Zaman aktı, saatler beni, ben saatleri kovaladım, kendi paramı kazanıp başka bir şehirde iş hayatına atıldım. İnsanın kendi parasını kazanıyor olması, ailesine olan bağımlılığını azaltıyor, artık kendi isteklerinizi daha rahat yapabiliyorsunuz. Artık kitap okuyorum diye imalı 'aferin' ile bile kızamayacak durumdalar. Yeni şehir hayatında gizli bir kütüphane kurma işine bile girdim. Artık günde bir kitap okumak gibi bir derdim bile yok ki ömür boyu tek bir kitaba boyun eğeyim.
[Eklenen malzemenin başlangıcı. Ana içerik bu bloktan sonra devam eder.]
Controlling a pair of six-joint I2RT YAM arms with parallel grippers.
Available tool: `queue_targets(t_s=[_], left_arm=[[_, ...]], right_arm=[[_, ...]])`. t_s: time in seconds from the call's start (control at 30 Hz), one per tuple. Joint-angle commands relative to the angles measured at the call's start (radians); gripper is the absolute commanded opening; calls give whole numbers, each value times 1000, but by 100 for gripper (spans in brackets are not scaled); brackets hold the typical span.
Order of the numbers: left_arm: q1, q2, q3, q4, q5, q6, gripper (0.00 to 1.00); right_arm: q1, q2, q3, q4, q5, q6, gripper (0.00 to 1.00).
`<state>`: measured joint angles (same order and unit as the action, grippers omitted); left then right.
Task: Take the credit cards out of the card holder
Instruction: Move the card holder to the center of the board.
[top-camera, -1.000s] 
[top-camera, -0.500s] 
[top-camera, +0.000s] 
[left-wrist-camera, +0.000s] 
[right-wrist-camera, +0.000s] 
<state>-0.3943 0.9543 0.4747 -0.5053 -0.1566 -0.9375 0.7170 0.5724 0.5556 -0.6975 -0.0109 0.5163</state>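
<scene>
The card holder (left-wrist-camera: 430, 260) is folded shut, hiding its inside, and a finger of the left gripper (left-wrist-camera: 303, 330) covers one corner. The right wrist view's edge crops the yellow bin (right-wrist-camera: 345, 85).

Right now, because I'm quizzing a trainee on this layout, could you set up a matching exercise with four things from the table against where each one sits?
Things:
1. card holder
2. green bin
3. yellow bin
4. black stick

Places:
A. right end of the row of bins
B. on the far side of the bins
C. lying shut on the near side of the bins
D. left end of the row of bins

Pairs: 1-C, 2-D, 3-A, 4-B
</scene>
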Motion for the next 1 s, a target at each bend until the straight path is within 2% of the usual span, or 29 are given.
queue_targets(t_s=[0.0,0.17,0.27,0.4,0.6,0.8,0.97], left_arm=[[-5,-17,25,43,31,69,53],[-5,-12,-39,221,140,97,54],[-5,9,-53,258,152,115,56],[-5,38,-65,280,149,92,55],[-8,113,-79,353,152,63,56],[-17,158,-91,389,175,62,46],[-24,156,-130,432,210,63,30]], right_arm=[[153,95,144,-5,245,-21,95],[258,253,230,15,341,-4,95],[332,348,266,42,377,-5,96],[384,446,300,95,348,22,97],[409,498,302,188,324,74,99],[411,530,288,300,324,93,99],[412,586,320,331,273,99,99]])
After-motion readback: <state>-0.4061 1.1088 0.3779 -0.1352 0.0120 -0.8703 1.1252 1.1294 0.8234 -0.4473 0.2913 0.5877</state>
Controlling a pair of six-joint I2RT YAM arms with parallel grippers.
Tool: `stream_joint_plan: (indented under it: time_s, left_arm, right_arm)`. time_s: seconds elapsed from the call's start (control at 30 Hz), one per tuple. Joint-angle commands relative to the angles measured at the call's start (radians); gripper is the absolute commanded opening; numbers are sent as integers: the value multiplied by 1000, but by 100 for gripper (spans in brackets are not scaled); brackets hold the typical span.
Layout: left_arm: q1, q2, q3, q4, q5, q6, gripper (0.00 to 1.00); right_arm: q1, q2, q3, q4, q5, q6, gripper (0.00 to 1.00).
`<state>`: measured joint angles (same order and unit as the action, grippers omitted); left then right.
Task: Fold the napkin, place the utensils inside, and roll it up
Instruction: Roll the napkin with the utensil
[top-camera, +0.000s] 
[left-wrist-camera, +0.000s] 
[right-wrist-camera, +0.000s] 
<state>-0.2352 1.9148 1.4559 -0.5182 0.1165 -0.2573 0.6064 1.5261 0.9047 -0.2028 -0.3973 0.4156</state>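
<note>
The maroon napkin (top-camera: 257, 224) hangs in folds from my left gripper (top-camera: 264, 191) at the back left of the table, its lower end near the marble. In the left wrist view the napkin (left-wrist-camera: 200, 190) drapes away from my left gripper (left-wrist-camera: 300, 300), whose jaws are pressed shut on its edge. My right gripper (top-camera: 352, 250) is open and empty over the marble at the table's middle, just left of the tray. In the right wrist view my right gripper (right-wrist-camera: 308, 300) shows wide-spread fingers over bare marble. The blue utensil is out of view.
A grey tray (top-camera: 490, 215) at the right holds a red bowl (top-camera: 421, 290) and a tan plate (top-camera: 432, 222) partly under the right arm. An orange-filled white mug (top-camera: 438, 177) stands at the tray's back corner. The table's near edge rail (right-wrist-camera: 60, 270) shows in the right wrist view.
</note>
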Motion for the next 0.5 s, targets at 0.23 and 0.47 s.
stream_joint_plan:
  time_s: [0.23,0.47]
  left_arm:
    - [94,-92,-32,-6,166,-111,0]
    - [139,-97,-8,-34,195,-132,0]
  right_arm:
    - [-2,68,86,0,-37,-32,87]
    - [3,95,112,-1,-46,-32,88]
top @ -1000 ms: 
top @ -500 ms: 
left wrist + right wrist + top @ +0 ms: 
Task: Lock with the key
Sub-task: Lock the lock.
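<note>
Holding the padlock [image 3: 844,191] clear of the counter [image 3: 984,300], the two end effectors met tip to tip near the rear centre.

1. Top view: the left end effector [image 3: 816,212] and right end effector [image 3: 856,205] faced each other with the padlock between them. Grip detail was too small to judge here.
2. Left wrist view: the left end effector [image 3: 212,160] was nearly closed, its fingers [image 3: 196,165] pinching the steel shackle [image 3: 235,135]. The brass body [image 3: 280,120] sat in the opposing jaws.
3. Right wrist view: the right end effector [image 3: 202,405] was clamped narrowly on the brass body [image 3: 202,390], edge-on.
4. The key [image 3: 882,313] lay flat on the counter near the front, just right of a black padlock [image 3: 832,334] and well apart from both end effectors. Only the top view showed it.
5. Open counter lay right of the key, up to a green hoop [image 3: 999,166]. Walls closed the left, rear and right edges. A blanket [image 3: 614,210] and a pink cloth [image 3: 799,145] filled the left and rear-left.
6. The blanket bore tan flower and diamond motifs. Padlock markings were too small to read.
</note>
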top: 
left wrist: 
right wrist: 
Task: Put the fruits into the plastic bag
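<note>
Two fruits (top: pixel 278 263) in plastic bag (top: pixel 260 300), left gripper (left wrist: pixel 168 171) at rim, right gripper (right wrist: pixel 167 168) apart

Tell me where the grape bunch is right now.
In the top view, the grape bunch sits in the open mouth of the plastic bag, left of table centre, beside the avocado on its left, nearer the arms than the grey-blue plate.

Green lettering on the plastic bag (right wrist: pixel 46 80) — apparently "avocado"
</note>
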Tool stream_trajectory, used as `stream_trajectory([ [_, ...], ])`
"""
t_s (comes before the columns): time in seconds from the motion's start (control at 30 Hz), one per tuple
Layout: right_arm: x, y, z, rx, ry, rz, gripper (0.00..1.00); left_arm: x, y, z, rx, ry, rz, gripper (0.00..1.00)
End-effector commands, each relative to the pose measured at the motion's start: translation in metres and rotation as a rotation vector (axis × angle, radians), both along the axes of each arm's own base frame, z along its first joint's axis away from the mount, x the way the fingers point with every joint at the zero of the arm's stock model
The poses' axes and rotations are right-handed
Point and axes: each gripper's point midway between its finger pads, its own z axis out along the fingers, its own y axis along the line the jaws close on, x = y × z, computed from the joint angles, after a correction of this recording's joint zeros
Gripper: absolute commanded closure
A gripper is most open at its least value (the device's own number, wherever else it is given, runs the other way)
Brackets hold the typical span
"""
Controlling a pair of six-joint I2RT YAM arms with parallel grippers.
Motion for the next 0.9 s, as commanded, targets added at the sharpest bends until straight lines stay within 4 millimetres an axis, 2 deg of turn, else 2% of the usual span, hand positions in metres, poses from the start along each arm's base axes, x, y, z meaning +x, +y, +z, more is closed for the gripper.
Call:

O gün zamanıma göre bir şiir kitabı sayfalarını karıştırıp, bir romandan bir kadeh içip, ansiklopedik madde ile cila yapıp, bir tarih kitabının içinde gaziler ile cenke çıkabiliyorum. O yüzden bu şehirde beni tanıyanlar "seni gidi çapkın kitapkurdu" diyorlar bana arkadaş ortamında. Kitaplar kimi zaman basılı oluyor, kağıt kokusu ile ayrı bir zevk alıyorsun; PDF veya dijital ortamdan okumaya karşı olanlardan değilim (ki kitapkurdu çapkını olup dijital ortama karşı olanları anlamıyorum), oradan da okuyorum. Sonuçta iyi yazılmış bir yazı kağıda, parşömene, papirüse, kayalara, kil tabletlere yazılmış olsun, iyi bir yazıdır ve bu sevgiliye bir kadeh kaldırmamak bizce 'büyük günah' olur; şişşşt duymasınlar, bizi en büyük münafık ilan ederler. Sonuçta elimi sallasam kitap, ey toplum ben yetinmem tek kitap ile, bir şıpsevdiyim, aynı zaman diliminde okurum birçok kitabı, birini bitirmeden diğerine başlarım, böyle de çapkın bir kitapkurduyum. Desinler istedikleri kadar "seni gidi çapkın kitapkurdu', ben değişemem.